Task: Return the data word for word. Pictures are to be omitted.

◇ ◇ ◇

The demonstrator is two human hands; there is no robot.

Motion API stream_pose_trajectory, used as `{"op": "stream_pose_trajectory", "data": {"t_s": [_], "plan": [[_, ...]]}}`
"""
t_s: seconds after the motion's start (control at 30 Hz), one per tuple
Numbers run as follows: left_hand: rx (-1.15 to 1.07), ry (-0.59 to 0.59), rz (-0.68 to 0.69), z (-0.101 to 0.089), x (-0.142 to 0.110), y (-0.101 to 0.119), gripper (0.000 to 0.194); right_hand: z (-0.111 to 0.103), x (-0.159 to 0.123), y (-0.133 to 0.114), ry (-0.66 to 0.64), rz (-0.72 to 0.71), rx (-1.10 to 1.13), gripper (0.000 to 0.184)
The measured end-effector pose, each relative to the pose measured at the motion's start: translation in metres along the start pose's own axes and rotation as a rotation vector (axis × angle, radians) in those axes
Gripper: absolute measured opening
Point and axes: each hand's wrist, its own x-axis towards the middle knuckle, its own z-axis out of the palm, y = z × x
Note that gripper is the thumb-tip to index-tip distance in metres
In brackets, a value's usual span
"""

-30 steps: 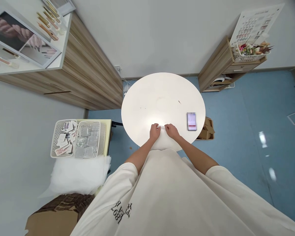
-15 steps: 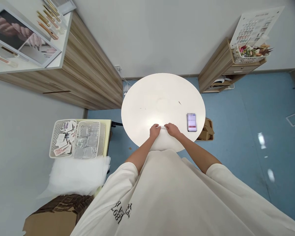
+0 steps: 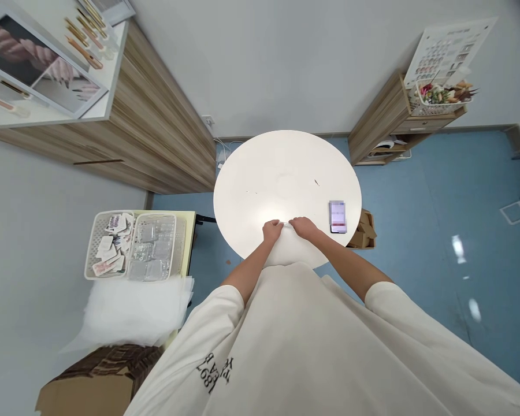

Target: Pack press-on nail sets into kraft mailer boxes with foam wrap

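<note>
Between my two hands, close to the near edge of the round white table (image 3: 286, 162), is a small clear plastic piece (image 3: 286, 224). Its exact kind is too small to make out. My left hand (image 3: 272, 230) is closed on its left end, fingertips pinched. On the other end my right hand (image 3: 302, 227) is closed too, knuckles up. The fingers hide most of the piece. A phone (image 3: 338, 216) with a lit, blurred screen lies on the table to the right of my right hand.
Left of me, a yellow table holds a white basket of cards (image 3: 111, 245), a basket of clear boxes (image 3: 152, 247) and white sheets (image 3: 136, 309). A wooden cabinet (image 3: 164, 115) stands back left, a smaller one (image 3: 381, 124) back right. A cardboard box (image 3: 364, 231) sits on the floor.
Both hands stay in nearly the same place on the clear piece. Less of the piece shows between the fingers now. The view has shifted very slightly.
</note>
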Motion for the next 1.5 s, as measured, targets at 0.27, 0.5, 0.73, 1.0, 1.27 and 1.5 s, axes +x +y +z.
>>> {"op": "stream_pose_trajectory", "data": {"t_s": [0.27,0.5,0.73,1.0,1.27,1.5], "plan": [[-0.031,-0.004,-0.028,0.002,0.004,-0.007,0.028,0.006,0.004,-0.007,0.011,0.01,-0.006,0.023],[-0.038,-0.012,-0.053,0.003,0.005,-0.009,0.032,0.016,0.001,-0.012,0.055,0.007,-0.029,0.028],[-0.053,-0.003,-0.045,0.008,0.0,-0.016,0.045,0.012,0.008,-0.008,0.083,0.04,-0.045,0.031],[-0.044,-0.042,-0.011,0.014,-0.009,-0.036,0.06,0.013,0.017,0.004,0.166,0.249,0.242,0.041],[0.009,-0.06,-0.013,0.005,-0.016,-0.044,0.053,0.047,-0.005,0.008,0.194,0.38,0.574,0.051],[0.007,-0.082,-0.011,-0.002,-0.026,-0.049,0.042,0.079,-0.028,0.001,0.218,0.382,0.707,0.039]]}}
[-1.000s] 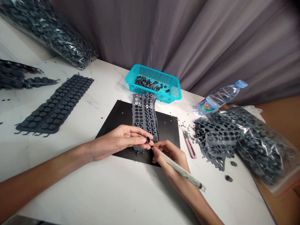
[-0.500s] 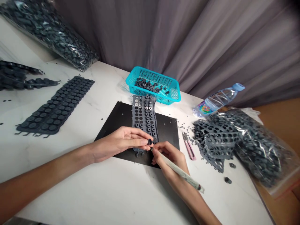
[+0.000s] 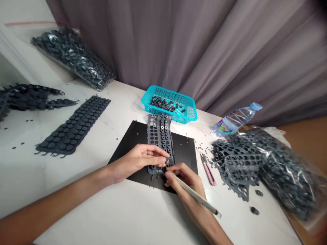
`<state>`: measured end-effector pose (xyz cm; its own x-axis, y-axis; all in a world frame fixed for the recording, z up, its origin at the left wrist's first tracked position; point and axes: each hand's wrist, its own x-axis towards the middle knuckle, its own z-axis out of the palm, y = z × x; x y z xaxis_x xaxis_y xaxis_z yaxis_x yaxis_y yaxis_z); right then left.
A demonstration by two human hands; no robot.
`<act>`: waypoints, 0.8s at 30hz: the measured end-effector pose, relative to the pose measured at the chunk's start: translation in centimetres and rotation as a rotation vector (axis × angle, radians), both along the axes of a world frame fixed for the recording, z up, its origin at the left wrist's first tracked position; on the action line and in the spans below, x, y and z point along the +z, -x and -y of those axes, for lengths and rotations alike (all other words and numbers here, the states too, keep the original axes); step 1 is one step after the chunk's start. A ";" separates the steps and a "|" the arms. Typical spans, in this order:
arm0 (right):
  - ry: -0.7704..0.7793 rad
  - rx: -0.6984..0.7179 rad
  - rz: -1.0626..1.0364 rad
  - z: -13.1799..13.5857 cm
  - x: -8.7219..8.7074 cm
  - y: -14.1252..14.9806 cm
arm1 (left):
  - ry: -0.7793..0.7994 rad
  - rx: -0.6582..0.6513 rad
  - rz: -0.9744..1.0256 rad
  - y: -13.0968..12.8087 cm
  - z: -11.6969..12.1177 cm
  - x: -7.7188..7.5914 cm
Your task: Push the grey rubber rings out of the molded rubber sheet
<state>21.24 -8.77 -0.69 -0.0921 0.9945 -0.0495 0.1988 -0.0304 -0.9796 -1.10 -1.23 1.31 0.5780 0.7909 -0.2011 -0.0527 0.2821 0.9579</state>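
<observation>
A grey rubber strip (image 3: pixel 159 134), full of holes and small rings, lies lengthwise on a black mat (image 3: pixel 130 144). My left hand (image 3: pixel 141 160) rests on the strip's near end, with its fingers pinched on a small dark rubber ring (image 3: pixel 168 160) held against the strip. My right hand (image 3: pixel 185 178) is closed round a thin pale stick tool (image 3: pixel 195 196). The tool's tip points at the strip's near end, right beside the left fingertips. A teal basket (image 3: pixel 190 110) with several loose rings stands just beyond the strip.
Pink snips (image 3: pixel 208 165) lie right of the mat, beside a pile of punched-out sheets (image 3: pixel 237 158) and a clear bag of parts (image 3: pixel 288 173). A water bottle (image 3: pixel 235 119) lies behind. Left are a full rubber sheet (image 3: pixel 74 124), a stack of sheets (image 3: pixel 28 97) and another bag (image 3: pixel 74 58).
The view has shifted, so everything sits lower and further right in the picture. Both hands stay at the strip's near end; the left fingertips with the ring have dropped onto the strip.
</observation>
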 end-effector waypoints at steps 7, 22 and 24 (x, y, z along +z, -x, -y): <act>-0.015 0.016 -0.011 -0.4 -1.0 0.4 | -0.494 0.160 -0.189 -0.3 -6.1 -0.1; -0.026 0.053 0.001 -0.6 -0.9 0.2 | -1.075 0.311 -0.439 -3.6 -14.2 2.2; -0.010 0.032 -0.012 -0.4 -0.4 0.2 | -1.050 0.225 -0.453 -1.5 -10.4 2.1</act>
<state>21.03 -8.36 -1.08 -0.1247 0.9914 -0.0385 0.1874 -0.0146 -0.9822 0.40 9.16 3.44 0.4465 0.7664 0.4618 0.4058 -0.6335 0.6588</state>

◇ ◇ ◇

Result for this task:
The demonstrator is two human hands; there is no robot.

Motion API stream_pose_trajectory, used as `{"op": "stream_pose_trajectory", "data": {"t_s": [_], "plan": [[_, ...]]}}`
"""
t_s: seconds after the motion's start (control at 30 Hz), one per tuple
Numbers run as follows: left_hand: rx (-1.15 to 1.07), ry (-0.59 to 0.59), rz (-0.68 to 0.69), z (-0.101 to 0.089), x (-0.142 to 0.110), y (-0.101 to 0.119), gripper (0.000 to 0.194); right_hand: z (-0.111 to 0.103), x (-0.159 to 0.123), y (-0.133 to 0.114), ry (-0.66 to 0.64), rz (-0.72 to 0.71), rx (-1.10 to 1.13), gripper (0.000 to 0.184)
The measured end-effector pose, each relative to the pose measured at the motion's start: translation in metres along the start pose's own axes and rotation as a rotation vector (axis × angle, radians) in those axes
Gripper: absolute measured opening
Point and axes: each hand's wrist, its own x-axis towards the middle knuckle, its own z-axis out of the palm, y = z × x
Note that gripper is the thumb-tip to index-tip distance in metres
In brackets, a value's usual span
"""

-30 steps: 
-15 steps: 
+0 steps: 

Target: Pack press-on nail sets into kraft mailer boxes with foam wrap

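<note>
Between my two hands, close to the near edge of the round white table (image 3: 286, 162), is a small clear plastic piece (image 3: 286, 224). Its exact kind is too small to make out. My left hand (image 3: 272, 230) is closed on its left end, fingertips pinched. On the other end my right hand (image 3: 302, 227) is closed too, knuckles up. The fingers hide most of the piece. A phone (image 3: 338, 216) with a lit, blurred screen lies on the table to the right of my right hand.
Left of me, a yellow table holds a white basket of cards (image 3: 111, 245), a basket of clear boxes (image 3: 152, 247) and white sheets (image 3: 136, 309). A wooden cabinet (image 3: 164, 115) stands back left, a smaller one (image 3: 381, 124) back right. A cardboard box (image 3: 364, 231) sits on the floor.
Both hands stay in nearly the same place on the clear piece. Less of the piece shows between the fingers now. The view has shifted very slightly.
</note>
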Motion for the next 1.5 s, as measured, targets at 0.27, 0.5, 0.73, 1.0, 1.27 and 1.5 s, axes +x +y +z.
>>> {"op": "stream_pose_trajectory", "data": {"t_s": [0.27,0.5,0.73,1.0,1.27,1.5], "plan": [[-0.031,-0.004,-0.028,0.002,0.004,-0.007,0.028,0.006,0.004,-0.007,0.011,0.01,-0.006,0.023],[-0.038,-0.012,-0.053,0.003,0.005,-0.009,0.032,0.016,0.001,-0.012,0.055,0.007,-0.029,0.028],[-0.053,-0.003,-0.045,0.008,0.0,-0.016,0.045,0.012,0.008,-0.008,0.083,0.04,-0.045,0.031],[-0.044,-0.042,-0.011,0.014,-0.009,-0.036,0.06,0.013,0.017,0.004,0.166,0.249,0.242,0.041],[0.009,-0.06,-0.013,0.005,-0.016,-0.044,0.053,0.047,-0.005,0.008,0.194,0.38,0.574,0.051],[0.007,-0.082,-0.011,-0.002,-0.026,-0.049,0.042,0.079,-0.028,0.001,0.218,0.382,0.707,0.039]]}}
[-1.000s] 
[-0.500s] 
[+0.000s] 
`<state>`: measured end-effector pose (xyz cm; its own x-axis, y-axis; all in a world frame fixed for the recording, z up, its origin at the left wrist's first tracked position; point and axes: each hand's wrist, its own x-axis towards the middle knuckle, its own z-axis out of the palm, y = z × x; x y z xaxis_x xaxis_y xaxis_z yaxis_x yaxis_y yaxis_z); right then left.
A demonstration by two human hands; no robot.
`<act>`: waypoints, 0.8s at 30hz: the measured end-effector pose, relative to the pose measured at the chunk's start: translation in centimetres and rotation as a rotation vector (axis × angle, radians), both along the axes of a world frame fixed for the recording, z up, its origin at the left wrist's first tracked position; on the action line and in the spans below, x, y and z point along the +z, -x and -y of those axes, for lengths and rotations alike (all other words and numbers here, the states too, keep the original axes); step 1 is one step after the chunk's start. A ";" separates the steps and a "|" the arms. Typical spans, in this order:
arm0 (right):
  - ry: -0.7704..0.7793 rad
  - rx: -0.6984..0.7179 rad
  - rz: -1.0626..1.0364 rad
  - z: -13.1799..13.5857 cm
  - x: -8.7219..8.7074 cm
  - y: -14.1252..14.9806 cm
arm1 (left):
  - ry: -0.7793..0.7994 rad
  - rx: -0.6582..0.6513 rad
  - rz: -0.9744..1.0256 rad
  - y: -13.0968..12.8087 cm
  - z: -11.6969..12.1177 cm
  - x: -7.7188..7.5914 cm
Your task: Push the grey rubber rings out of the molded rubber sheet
<state>21.24 -8.77 -0.69 -0.0921 0.9945 -0.0495 0.1988 -0.0304 -0.9796 -1.10 -1.23 1.31 0.5780 0.7909 -0.2011 -0.0527 0.2821 0.9579</state>
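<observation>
A grey rubber strip (image 3: pixel 159 134), full of holes and small rings, lies lengthwise on a black mat (image 3: pixel 130 144). My left hand (image 3: pixel 141 160) rests on the strip's near end, with its fingers pinched on a small dark rubber ring (image 3: pixel 168 160) held against the strip. My right hand (image 3: pixel 185 178) is closed round a thin pale stick tool (image 3: pixel 195 196). The tool's tip points at the strip's near end, right beside the left fingertips. A teal basket (image 3: pixel 190 110) with several loose rings stands just beyond the strip.
Pink snips (image 3: pixel 208 165) lie right of the mat, beside a pile of punched-out sheets (image 3: pixel 237 158) and a clear bag of parts (image 3: pixel 288 173). A water bottle (image 3: pixel 235 119) lies behind. Left are a full rubber sheet (image 3: pixel 74 124), a stack of sheets (image 3: pixel 28 97) and another bag (image 3: pixel 74 58).
The view has shifted, so everything sits lower and further right in the picture. Both hands stay at the strip's near end; the left fingertips with the ring have dropped onto the strip.
</observation>
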 end-effector waypoints at steps 7, 22 and 24 (x, y, z along +z, -x, -y): <act>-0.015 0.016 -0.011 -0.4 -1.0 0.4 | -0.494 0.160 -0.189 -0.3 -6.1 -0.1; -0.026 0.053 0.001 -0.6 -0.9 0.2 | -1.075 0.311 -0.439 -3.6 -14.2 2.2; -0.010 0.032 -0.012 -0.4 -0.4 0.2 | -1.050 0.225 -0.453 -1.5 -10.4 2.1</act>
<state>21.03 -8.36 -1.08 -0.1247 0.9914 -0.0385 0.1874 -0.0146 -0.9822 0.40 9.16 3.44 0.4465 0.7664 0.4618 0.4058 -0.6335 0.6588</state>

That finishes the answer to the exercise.